Task to complete: Every line of the listing that holds the word "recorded" should be returned.
○ ○ ○ ○
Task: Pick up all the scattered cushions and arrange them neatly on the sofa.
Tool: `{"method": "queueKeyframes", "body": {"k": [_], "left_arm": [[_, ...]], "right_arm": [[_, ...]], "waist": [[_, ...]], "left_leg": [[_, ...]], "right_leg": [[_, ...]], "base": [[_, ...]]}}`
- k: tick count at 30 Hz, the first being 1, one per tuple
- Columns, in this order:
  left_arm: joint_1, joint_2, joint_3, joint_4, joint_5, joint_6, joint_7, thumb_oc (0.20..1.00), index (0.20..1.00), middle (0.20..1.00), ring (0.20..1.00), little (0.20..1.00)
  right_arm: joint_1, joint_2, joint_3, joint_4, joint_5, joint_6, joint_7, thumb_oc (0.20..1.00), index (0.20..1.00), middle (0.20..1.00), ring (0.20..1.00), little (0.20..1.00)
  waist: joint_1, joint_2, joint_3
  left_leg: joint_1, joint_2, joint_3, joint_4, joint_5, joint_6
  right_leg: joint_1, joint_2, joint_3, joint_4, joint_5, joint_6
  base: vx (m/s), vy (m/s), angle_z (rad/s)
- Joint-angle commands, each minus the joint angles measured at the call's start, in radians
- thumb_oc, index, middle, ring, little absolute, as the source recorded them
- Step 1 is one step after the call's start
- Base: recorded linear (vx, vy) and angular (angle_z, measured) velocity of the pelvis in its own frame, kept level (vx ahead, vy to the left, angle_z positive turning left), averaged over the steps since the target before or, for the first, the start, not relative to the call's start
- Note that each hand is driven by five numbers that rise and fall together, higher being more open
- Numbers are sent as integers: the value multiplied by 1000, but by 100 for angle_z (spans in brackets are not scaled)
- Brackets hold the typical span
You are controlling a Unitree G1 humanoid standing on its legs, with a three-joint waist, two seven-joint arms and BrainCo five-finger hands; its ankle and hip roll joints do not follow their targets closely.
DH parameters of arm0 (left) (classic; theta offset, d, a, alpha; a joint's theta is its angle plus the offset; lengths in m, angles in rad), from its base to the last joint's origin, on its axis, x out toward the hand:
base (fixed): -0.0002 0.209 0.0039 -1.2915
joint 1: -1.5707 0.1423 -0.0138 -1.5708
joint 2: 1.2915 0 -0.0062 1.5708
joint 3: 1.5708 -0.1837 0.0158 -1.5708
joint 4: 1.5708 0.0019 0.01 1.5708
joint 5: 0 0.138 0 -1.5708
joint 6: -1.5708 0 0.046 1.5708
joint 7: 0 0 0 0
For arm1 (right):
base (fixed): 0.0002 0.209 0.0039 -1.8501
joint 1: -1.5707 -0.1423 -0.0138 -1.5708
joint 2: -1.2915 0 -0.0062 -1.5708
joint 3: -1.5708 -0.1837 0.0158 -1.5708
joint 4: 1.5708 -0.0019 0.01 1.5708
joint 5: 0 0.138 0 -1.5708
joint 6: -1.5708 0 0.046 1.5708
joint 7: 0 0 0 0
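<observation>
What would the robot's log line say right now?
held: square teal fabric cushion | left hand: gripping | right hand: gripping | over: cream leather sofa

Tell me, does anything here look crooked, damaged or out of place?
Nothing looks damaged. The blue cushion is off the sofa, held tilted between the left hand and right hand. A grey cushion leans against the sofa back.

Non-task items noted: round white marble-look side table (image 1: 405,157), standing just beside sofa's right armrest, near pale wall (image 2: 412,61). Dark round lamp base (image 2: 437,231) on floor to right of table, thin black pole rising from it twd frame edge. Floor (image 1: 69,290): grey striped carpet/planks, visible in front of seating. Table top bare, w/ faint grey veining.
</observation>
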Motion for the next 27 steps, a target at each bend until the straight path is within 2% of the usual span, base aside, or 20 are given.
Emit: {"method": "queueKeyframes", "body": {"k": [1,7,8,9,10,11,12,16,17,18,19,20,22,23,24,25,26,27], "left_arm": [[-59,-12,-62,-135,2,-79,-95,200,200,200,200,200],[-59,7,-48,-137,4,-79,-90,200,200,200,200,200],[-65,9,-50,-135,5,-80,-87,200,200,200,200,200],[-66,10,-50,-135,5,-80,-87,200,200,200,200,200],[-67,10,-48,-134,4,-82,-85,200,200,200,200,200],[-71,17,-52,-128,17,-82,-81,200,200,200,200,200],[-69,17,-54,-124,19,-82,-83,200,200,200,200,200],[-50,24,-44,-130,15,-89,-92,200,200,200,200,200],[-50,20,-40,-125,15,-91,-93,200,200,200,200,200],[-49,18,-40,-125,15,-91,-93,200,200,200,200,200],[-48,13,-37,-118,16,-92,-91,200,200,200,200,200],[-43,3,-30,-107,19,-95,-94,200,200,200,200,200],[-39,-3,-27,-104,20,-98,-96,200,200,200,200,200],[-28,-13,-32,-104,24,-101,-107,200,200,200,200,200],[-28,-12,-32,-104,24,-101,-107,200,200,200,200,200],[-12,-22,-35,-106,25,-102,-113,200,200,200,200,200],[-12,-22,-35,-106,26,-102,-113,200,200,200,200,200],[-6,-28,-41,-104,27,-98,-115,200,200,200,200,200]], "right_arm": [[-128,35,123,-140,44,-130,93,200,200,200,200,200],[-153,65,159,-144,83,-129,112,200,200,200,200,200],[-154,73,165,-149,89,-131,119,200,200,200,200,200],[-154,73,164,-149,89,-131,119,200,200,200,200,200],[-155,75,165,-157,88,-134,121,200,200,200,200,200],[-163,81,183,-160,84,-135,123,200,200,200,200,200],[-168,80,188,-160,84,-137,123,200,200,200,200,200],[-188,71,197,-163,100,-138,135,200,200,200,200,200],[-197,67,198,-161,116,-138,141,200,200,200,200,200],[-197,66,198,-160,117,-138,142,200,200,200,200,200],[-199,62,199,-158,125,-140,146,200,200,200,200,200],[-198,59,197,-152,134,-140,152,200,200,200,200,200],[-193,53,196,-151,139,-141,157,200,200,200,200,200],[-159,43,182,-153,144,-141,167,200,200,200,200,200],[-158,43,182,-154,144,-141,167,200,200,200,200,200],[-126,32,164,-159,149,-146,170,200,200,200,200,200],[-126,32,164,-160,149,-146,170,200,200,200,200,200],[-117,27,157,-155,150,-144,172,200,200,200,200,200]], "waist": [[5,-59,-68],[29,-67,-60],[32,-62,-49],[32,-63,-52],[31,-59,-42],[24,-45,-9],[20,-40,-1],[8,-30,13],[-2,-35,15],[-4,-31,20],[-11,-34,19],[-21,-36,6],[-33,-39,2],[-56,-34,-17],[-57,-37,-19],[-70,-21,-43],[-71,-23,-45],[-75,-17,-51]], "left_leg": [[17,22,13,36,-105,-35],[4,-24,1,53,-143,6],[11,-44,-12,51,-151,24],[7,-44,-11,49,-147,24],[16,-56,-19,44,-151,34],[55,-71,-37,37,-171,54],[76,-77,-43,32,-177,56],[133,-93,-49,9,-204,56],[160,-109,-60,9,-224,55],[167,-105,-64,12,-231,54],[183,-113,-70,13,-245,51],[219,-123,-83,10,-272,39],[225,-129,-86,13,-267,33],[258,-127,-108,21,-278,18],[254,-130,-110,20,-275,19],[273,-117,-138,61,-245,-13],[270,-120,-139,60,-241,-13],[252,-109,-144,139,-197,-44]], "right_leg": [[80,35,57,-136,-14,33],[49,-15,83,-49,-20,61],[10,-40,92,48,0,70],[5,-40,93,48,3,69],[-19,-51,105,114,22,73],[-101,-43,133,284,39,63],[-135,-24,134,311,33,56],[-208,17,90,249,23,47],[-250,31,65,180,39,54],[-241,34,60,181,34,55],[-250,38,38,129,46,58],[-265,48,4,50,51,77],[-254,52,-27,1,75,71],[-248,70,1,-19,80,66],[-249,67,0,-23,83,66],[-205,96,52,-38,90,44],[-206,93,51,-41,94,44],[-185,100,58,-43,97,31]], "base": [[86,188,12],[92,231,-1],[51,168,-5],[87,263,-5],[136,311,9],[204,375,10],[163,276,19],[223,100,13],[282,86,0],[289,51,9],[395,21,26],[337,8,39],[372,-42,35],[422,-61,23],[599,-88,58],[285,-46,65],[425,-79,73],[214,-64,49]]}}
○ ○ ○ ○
Solution:
- thumb_oc, index, middle, ring, little absolute, as the source recorded them
- Base: recorded linear (vx, vy) and angular (angle_z, measured) velocity of the pelvis in its own frame, kept level (vx ahead, vy to the left, angle_z positive turning left), averaged over the steps since the target before or, for the first, the start, not relative to the call's start

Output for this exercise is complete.